Among the lines of the material below, count those holding "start". Report the number by itself.
---+---
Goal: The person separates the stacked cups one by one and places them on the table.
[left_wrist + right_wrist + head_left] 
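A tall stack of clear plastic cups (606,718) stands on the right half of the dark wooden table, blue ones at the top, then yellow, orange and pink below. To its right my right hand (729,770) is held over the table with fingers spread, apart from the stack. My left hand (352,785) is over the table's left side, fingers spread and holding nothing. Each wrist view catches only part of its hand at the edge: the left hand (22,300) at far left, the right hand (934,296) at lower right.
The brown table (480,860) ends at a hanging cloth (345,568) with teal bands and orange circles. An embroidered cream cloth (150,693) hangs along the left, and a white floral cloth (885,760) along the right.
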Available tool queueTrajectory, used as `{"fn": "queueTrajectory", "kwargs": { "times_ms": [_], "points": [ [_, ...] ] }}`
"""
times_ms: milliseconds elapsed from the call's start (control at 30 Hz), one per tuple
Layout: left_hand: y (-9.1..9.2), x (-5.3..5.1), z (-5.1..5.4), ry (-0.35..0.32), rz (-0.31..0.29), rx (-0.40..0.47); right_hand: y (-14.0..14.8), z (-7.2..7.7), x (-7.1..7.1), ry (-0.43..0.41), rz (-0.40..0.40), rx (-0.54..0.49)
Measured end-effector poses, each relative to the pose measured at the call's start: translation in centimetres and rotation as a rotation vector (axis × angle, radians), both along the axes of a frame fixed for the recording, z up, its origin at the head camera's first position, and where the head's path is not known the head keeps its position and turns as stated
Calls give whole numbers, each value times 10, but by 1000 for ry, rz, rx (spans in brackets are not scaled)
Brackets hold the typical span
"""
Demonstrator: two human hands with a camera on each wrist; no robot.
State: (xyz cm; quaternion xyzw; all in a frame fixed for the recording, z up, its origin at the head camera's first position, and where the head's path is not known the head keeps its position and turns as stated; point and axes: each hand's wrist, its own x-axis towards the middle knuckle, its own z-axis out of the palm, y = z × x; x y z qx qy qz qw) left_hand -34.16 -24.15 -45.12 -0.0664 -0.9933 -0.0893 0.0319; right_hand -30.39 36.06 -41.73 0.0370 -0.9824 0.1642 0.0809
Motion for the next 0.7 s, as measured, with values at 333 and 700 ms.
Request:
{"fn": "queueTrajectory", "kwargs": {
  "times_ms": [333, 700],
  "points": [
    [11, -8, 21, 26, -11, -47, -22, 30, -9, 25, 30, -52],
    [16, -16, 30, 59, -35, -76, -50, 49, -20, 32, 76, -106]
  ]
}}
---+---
**Task answer**
2